À l'instar d'autres prestigieuses facs américaines, Columbia vit avec intensité chaque nouveau drame qui survient dans le conflit israélo-palestinien. Le rassemblement sur les marches de ce Sciences-Po à la new-yorkaise aurait pu en rester une simple illustration. Mais le 10 novembre, un communiqué de Columbia ébranle les velléités militantes. L'administration fustige le rassemblement « non autorisé » de la veille, jugé catalyseur de « discours menaçants et d'intimidations ». En conséquence, les deux associations organisatrices, Jewish Voice for Peace (JVP) et Students for Justice in Palestine (SJP), sont suspendues jusqu'à la fin du semestre, pour avoir violé le règlement de l'université.

Un mois auparavant, les deux grands rectangles d'herbe qui verdissent la cour principale du campus se remplissaient d'étudiants apparemment incapables de dialoguer. À gauche, près de 200 partisans d'Israël, silencieux, drapeau sur les épaules en soutien aux otages kidnappés par le Hamas. À droite, le double de sympathisants de la cause palestinienne, tournés vers les bureaux de l'administration pour réclamer une reconnaissance des victimes gazaouies. Entre ces deux groupes de militants, des indécis occupent une troisième bande de verdure. « On se sentait mal à l'aise d'être au milieu, se rappelle Clara. On ne savait pas où se positionner, littéralement. » Son amie Josette* abonde : « Certains, comme moi, ne s'expriment pas, parce que tout ce qu'on dit peut évoluer très vite. » Ces jeunes Françaises fraîchement débarquées à Columbia se félicitent de l'engagement de leurs pairs tout autant qu'elles en sont déçues. « Les émotions influencent beaucoup d'étudiants, ce qui est normal, mais ils sont nombreux à ne plus être capables de se mettre à la place des autres et de faire preuve de rationalité », poursuit Josette, ajoutant que le « clash » devient une « caricature opposant les wokes, pour la Palestine, aux non-wokes, côté Israël ». Avant de reconnaître : « Je ne suis ni juive ni palestinienne, peut-être suis-je celle qui a du mal à comprendre. »

Peut-être aussi que la menace du doxxing, qui consiste à divulguer les informations personnelles d'un individu à des fins d'intimidation, nourrit la méfiance ambiante.
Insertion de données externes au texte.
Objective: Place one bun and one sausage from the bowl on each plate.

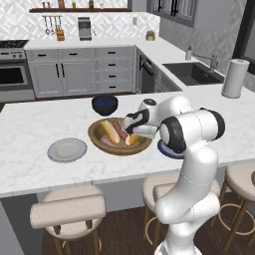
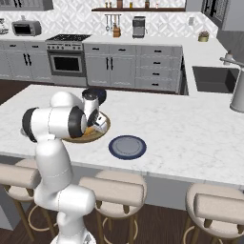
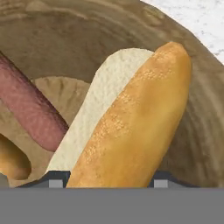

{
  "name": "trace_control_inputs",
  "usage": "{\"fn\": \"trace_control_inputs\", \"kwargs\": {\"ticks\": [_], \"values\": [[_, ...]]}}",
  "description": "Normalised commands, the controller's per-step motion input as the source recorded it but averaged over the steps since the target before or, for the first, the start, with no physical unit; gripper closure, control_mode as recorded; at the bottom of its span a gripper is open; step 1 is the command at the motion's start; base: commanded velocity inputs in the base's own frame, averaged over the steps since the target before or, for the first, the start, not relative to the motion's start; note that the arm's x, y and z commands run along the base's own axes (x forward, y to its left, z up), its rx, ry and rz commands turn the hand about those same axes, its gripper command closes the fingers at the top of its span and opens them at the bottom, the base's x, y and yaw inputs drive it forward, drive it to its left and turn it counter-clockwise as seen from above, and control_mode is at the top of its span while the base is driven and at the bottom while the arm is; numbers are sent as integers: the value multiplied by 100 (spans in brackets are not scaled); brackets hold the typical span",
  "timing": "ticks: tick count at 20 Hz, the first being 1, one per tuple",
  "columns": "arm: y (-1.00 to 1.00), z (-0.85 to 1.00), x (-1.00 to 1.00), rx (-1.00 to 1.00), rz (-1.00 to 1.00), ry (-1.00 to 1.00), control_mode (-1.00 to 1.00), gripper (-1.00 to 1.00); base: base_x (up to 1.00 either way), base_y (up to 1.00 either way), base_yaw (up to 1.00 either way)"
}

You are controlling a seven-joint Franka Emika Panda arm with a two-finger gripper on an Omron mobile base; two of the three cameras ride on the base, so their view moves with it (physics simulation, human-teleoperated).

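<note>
Claw (image 3: 105, 183): down inside the wooden bowl, its two dark tips on either side of a bun's near end; whether they press it yet cannot be told.
Table (image 1: 30, 124): white marbled island top carrying the bowls and plates, with padded stools along its near edge.
Wooden bowl (image 1: 99, 144): wide, shallow and brown, mid-table, just in front of the blue-black bowl (partly hidden by the arm in the right base view).
Grey plate (image 1: 66, 149): flat on the table, left of the wooden bowl and apart from it, bare.
Dark blue plate (image 2: 127, 147): flat on the table to the right of the wooden bowl, paler in the centre, bare.
Blue-black bowl (image 1: 104, 104): smaller and deeper, just behind the wooden bowl.
Bun (image 3: 135, 122): golden crust, pale cut side facing left, leaning against the bowl's wall.
Other bun (image 1: 110, 131): lies in the bowl's left half.
Sausage (image 3: 30, 109): reddish brown, in the bowl just beside the claw's bun.
</note>
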Motion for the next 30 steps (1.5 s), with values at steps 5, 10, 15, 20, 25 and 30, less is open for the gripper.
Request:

La matinée du 25 octobre aurait ressemblé à toutes les autres si un certain camion n'avait pas paradé dans les rues de Manhattan qui ceinturent le campus. Sur les parois du véhicule : des écrans diffusant d'une part les visages des otages israéliens, de l'autre ceux des étudiants membres des associations ayant signé une déclaration de solidarité à la Palestine. Les « antisémites de Columbia », indiquait cette installation pilotée par Accuracy in Media. L'organisme réactionnaire a également ouvert un site Internet intitulé « Columbia déteste les Juifs », qui recense d'autres identités. Un élève a décidé de porter plainte pour diffamation, et les rassemblements pour la Palestine se tiennent dans la peur d'être pris en photo et étiqueté « antisémite ».

« Sois prudente, ton nom pourrait sortir », ne cessent de répéter les parents de Maria* lorsqu'ils l'ont au téléphone. Pour cette étudiante en première année, intégrer Columbia représentait déjà une immense épreuve. Pourquoi donc risquer d'être épinglée sur les no-hire lists, ces litanies de noms de personnes à ne pas embaucher pour leur supposé antisémitisme ? Le tort de la jeune femme serait d'être une sympathisante de Jewish Voice for Peace. « Cette association est un endroit où les Juifs de couleur comme moi se sentent en sécurité », insiste la native du New Jersey aux boucles brunes, emmitouflée dans un long manteau en cuir noir. C'est un petit havre pour nous qui avons des opinions différentes de l'ensemble des Juifs, lesquels adoptent un discours conservateur quand il s'agit d'Israël. »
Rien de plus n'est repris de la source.